Liebe Leserin!
Lieber Leser!
hätten Sie‘s gewusst, wenn sie nicht vielleicht durch Meldungen aus Zeitung, Rundfunk oder Fernsehen darauf aufmerksam gemacht worden wären: Der Donnerstag der zu Ende gegangenen Woche, war der Tag der Muttersprache. Nun ist es ja mittlerweile so, dass derlei Gedenktage in einer wahren Flut unnötiger Anhäufung auf uns hernieder prasseln. Für alles gibt es einen Tag: den Tag des Baumes, den Weltnierentag, den Welttag der Invaliden und zeitgleich mit dem Tag der Muttersprache feierten die Nordfriesen am Donnerstag auch noch den Tag des Biikebrennens. Ob dieser seltsame Brauch, unter dem ich mir leider nichts vorstellen kann, auf den friesischen Nationalheiligen Otto Waalkes zurück geht, ist mir auch gänzlich unbekannt.

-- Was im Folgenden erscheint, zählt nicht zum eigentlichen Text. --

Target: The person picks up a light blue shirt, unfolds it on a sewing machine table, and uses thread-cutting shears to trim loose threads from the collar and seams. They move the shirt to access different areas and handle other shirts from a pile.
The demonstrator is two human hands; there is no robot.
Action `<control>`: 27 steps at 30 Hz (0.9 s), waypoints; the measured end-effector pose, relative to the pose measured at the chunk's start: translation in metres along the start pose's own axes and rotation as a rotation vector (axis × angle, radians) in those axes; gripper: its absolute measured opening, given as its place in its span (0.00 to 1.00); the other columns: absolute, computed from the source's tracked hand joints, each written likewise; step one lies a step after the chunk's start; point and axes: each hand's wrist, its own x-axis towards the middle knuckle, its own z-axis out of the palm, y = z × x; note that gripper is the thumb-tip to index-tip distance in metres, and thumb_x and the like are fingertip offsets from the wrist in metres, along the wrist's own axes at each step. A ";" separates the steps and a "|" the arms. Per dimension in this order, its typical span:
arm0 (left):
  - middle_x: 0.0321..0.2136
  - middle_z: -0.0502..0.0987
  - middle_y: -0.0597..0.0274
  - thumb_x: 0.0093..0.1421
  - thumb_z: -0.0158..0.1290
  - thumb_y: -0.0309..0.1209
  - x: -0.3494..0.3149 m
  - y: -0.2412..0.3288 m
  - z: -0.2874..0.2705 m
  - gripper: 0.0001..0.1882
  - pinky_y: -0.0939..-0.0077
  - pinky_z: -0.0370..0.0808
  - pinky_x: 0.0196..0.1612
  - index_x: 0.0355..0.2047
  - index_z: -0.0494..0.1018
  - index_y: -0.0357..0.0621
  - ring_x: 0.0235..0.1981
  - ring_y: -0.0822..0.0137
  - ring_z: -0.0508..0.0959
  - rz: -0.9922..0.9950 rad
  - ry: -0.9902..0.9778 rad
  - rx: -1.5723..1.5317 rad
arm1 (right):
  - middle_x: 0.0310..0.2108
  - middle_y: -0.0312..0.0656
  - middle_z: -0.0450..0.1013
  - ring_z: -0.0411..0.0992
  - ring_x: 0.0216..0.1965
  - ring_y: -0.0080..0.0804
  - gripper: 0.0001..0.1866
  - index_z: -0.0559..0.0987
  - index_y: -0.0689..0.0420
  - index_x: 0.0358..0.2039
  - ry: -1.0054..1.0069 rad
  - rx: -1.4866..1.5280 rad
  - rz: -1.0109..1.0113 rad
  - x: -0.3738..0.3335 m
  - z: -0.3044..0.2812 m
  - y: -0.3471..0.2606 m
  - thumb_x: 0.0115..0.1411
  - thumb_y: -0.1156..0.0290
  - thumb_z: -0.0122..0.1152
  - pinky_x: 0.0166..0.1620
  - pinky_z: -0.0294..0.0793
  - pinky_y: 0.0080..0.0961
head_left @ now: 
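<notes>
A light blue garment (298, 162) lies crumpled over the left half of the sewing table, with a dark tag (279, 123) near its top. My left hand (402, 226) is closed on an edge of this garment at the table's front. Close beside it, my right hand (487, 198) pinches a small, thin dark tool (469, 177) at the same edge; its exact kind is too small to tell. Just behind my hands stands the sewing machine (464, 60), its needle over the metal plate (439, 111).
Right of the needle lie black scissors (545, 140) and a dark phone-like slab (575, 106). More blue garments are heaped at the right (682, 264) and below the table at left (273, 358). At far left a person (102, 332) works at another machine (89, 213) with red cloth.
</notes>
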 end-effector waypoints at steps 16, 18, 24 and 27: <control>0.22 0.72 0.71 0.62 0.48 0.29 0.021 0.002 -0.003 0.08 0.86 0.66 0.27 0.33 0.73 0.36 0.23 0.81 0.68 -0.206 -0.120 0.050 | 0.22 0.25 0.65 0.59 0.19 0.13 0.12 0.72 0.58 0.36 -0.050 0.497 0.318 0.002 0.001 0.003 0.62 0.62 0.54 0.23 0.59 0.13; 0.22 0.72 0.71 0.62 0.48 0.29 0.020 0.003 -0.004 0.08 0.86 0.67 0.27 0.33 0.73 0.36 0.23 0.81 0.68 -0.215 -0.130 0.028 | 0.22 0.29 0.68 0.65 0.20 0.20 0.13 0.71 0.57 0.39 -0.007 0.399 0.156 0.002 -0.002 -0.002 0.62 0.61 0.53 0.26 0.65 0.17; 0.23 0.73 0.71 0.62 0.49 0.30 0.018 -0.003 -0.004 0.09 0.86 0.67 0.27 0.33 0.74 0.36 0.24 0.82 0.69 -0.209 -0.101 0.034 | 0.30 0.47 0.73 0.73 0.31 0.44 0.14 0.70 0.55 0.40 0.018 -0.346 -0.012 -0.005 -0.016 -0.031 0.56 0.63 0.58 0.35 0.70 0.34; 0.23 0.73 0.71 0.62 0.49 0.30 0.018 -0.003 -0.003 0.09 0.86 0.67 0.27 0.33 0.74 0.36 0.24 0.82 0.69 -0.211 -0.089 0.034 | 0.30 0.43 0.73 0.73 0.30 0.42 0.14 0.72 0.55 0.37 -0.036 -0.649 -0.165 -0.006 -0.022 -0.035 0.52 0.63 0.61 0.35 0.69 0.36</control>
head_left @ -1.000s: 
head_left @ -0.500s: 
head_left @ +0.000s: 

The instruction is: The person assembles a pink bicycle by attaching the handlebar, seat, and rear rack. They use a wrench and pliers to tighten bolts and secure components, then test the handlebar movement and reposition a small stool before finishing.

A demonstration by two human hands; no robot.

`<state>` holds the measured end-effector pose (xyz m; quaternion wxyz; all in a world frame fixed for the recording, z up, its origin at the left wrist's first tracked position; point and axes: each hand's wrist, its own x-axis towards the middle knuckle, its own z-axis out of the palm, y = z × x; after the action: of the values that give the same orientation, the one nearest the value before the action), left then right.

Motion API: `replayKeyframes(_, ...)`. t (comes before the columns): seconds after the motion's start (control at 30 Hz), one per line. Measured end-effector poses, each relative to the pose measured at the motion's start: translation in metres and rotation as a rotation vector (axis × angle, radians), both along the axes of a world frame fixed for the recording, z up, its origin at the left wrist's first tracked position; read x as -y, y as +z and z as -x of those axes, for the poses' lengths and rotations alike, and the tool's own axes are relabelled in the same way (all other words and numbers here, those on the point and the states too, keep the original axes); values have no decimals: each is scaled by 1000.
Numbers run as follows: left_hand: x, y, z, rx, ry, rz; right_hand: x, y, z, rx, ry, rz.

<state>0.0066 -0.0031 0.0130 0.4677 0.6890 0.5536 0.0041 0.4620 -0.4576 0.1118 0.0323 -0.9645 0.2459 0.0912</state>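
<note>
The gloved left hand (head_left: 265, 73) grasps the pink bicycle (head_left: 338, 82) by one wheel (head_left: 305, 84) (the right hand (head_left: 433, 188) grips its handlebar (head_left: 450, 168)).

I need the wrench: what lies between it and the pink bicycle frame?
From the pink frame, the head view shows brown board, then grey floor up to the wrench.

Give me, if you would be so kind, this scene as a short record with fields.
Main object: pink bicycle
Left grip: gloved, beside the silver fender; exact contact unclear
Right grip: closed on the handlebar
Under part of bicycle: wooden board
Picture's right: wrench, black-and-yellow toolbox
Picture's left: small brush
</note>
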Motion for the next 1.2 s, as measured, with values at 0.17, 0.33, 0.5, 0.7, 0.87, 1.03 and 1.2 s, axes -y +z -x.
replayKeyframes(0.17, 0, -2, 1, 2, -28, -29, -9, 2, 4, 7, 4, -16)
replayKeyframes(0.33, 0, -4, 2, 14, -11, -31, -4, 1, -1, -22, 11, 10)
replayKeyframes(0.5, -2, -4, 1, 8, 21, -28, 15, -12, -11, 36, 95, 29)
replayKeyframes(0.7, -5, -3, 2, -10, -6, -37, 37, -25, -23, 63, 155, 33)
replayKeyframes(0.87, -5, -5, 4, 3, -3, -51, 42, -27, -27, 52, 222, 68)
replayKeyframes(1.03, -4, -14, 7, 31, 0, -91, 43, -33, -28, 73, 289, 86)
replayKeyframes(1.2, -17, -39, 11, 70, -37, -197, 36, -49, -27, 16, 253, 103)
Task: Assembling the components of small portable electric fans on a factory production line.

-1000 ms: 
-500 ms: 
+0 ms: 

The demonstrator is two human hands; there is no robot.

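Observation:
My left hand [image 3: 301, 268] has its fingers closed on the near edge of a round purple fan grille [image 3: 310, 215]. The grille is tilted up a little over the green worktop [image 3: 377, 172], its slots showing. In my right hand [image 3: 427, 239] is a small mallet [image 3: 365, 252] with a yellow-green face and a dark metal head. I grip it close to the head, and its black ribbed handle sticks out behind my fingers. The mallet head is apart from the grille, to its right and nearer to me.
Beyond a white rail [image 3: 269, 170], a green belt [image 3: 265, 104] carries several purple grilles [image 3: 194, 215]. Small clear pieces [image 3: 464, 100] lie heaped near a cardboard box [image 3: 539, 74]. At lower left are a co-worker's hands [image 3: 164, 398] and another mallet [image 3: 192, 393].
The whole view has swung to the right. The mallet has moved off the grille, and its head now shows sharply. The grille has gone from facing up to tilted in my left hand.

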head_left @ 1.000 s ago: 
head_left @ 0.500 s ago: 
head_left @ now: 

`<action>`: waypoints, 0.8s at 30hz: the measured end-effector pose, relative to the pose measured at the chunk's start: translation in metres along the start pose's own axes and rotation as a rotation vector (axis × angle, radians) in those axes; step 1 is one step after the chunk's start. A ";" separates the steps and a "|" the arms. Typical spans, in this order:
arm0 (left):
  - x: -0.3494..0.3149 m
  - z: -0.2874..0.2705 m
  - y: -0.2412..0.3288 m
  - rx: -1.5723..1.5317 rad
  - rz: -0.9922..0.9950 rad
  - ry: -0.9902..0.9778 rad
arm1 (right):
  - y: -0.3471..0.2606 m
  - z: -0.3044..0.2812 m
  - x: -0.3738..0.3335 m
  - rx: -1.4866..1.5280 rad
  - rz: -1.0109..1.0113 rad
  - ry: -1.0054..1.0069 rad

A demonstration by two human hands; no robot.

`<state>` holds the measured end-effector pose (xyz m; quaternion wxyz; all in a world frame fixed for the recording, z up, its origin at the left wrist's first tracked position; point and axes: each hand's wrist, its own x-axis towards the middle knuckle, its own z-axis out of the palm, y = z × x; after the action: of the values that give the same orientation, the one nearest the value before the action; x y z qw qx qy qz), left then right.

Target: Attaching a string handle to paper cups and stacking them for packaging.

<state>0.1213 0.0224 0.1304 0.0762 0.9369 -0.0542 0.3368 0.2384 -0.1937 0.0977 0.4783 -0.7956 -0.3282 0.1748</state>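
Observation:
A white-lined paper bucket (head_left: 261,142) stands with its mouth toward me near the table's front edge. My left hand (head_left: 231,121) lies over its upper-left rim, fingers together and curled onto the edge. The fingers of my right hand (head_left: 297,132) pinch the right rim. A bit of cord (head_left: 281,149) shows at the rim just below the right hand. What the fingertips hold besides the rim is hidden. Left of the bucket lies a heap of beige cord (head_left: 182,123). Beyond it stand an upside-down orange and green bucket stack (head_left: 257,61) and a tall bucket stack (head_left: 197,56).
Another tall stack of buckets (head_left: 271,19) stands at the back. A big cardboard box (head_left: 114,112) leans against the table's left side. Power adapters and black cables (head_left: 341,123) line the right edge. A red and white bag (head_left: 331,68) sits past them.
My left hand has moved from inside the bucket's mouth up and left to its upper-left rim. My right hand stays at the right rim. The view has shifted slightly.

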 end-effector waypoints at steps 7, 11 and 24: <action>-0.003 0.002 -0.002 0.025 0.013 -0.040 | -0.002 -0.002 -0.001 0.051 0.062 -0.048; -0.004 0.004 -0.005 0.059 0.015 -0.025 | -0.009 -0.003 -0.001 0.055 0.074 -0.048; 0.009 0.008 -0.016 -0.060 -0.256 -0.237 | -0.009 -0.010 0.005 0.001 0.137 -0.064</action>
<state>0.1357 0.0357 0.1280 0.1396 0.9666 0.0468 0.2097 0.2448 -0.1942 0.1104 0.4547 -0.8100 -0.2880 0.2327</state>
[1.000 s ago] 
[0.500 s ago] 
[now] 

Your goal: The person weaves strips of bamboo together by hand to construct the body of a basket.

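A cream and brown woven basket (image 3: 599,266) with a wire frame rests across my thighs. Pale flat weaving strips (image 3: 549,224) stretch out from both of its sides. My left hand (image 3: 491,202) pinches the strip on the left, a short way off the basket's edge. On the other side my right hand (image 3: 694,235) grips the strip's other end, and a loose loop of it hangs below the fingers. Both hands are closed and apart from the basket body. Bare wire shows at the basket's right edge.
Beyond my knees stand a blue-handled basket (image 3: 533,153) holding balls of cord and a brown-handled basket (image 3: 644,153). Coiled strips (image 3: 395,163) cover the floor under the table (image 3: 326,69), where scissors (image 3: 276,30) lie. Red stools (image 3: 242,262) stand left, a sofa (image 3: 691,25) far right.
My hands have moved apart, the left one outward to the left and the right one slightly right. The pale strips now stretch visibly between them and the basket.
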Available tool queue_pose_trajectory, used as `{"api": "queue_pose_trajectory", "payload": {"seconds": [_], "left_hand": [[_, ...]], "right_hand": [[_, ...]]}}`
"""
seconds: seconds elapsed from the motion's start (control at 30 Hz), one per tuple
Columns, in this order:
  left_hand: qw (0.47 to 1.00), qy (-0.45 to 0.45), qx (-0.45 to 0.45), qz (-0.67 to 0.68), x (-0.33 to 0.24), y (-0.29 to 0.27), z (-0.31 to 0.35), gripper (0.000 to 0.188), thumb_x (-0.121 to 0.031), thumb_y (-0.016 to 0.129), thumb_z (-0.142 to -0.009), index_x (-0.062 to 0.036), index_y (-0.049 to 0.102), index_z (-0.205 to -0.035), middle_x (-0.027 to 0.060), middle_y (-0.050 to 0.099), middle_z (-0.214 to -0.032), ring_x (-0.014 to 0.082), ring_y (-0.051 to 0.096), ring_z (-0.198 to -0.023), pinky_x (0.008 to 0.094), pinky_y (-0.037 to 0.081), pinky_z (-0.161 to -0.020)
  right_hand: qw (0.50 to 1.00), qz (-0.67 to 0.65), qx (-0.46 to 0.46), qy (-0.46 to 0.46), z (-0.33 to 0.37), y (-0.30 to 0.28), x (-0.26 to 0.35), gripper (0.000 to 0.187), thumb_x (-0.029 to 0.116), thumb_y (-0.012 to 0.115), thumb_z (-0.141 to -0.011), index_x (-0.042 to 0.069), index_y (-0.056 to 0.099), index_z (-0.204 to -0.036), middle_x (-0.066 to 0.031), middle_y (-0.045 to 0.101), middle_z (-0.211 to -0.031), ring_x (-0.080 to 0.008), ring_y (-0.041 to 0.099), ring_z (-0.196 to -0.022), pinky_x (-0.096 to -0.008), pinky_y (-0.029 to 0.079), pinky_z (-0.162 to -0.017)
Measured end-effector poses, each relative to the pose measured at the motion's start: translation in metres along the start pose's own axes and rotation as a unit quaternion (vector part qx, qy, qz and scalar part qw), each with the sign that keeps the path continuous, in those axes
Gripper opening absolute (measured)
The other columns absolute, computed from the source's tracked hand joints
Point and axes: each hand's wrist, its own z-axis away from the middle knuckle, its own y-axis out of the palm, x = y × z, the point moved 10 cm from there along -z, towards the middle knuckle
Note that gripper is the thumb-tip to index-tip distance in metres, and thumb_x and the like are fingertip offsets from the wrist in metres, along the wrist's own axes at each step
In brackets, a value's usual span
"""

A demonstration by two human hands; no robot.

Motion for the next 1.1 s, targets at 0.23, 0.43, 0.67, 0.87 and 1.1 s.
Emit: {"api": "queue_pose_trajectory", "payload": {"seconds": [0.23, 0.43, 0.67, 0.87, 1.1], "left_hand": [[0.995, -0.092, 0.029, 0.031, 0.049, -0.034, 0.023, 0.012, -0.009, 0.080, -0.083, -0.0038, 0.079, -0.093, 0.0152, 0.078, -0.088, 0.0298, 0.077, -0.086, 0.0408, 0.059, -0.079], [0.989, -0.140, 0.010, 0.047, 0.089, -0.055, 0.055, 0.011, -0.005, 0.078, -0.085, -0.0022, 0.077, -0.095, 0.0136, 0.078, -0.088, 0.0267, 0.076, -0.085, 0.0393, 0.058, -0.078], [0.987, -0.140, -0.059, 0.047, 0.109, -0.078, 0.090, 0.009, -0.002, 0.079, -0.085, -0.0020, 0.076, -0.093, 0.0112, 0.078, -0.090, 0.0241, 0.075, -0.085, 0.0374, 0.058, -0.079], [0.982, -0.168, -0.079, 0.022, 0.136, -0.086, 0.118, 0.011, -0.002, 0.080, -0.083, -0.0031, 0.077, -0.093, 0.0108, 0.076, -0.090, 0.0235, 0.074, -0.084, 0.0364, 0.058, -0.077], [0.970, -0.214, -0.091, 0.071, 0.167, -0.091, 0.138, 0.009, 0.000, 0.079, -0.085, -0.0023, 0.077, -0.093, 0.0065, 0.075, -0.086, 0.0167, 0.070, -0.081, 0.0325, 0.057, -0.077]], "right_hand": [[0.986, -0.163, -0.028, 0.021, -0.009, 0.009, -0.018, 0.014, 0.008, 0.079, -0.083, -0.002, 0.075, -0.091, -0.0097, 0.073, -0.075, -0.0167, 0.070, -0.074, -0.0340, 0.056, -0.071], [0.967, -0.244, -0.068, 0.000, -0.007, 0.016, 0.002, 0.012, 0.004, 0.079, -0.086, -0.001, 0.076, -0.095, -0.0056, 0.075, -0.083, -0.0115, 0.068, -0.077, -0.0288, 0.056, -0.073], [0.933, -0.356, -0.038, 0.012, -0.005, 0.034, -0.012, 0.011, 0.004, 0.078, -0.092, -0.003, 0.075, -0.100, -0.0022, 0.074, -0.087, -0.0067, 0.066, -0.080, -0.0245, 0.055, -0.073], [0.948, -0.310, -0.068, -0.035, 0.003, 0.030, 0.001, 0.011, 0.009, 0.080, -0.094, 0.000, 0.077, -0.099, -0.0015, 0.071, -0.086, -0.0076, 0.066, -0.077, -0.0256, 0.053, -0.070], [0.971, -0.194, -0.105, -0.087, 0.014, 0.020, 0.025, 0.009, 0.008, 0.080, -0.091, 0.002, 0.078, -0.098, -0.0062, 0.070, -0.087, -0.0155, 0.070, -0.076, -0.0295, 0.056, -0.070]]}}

Doch bleiben wir einmal beim Tag der Muttersprache. Von den rund 6000 Sprachen, die heute noch gesprochen werden, ist nach einer Einschätzung der Unesco etwa die Hälfte vom Aussterben bedroht. Ob damit nun wirklich eigenständige Sprachen, oder auch Dialekte, die von Dorf zu Dorf schon verschieden sein können, gemeint sind, geht aus dieser Studie leider nicht hervor. Tatsache ist jedoch, dass mir zu diesem Anlass der Kauf meines ersten Autos wieder in den Sinn kam. Das sind mittlerweile 41 Jahre her, und der Verkäufer war das, was man wohl im Allgemeinen einen Schlawiner nennt. Nicht, dass er es aufs Betrügen abgesehen hätte, aber er war mit einer gehörigen Portion Bauernschläue ausgestattet und wusste seinen eigenen finanziellen Vorteil sehr wohl mit dem des Kunden zu verbinden. Um es einmal ganz vorsichtig aus zu drücken.
Mein erstes Auto war ein VW Käfer, Baujahr 1959, drei Jahre nach dem Ende des Brezelkäfers. Den hatte ich mir auch schon vorher ausgeguckt, weil er der Preiswerteste war. Nebendran stand ein Fiat 127 Coupé, der machte natürlich ganz was anderes her, überstieg aber mein Budget beträchtlich. Aber der Hugo, so hieß der Verkäufer, wollte mir nun unbedingt den chicen Italiener andrehen. Ohne Hohlraumversiegelung damals noch, aber das wusste ich mit Anfang 20 noch nicht. Jedenfalls verfiel der Hugo, um quasi eine linguistische Verbindung zweier gleicher Seelen zu schaffen (glaubte er) in den Dialekt unserer Hochwälder Heimat. Und aus dem höflich-distanzierten „Sie“, das wir bis dahin gepflegt hatten, wurde das kumpelhafte „Du“. Und ich, dem er ja was verkaufen wollte, war plötzlich „sein Jung“. Eine Zeitlang schwankte ich schon und ich wollte mich mal mit dem Fiat beschäftigen, weil der ja „für Einen wie Deisch ganz watt Anneres hergefft“. Das gewichtigste Argument glaubte er gleich noch hinterher schicken zu können: „Watt meinste, wat die Mädcha do gucken.“ Da merkte ich dann schon die Macht der Sprache und wie man mit Sprache manipulieren kann. Etwas, was mich an meinem Beruf übrigens heute noch immer fasziniert.
Um es vorweg zu nehmen: Es blieb dann doch beim VW Käfer Jahrgang 1959 mit 6-Volt-Batterie hinten rechts unter dem Beifahrersitz für 700 Mark. Mein zweites Auto war dann jedoch wirklich ein Fiat. Aber kein 127 Coupé, sondern ein 128. Aber auch der machte natürlich was her. Für Einen wie mich, versteht sich!
Ich wünsche Ihnen ein angenehmes Wochenende.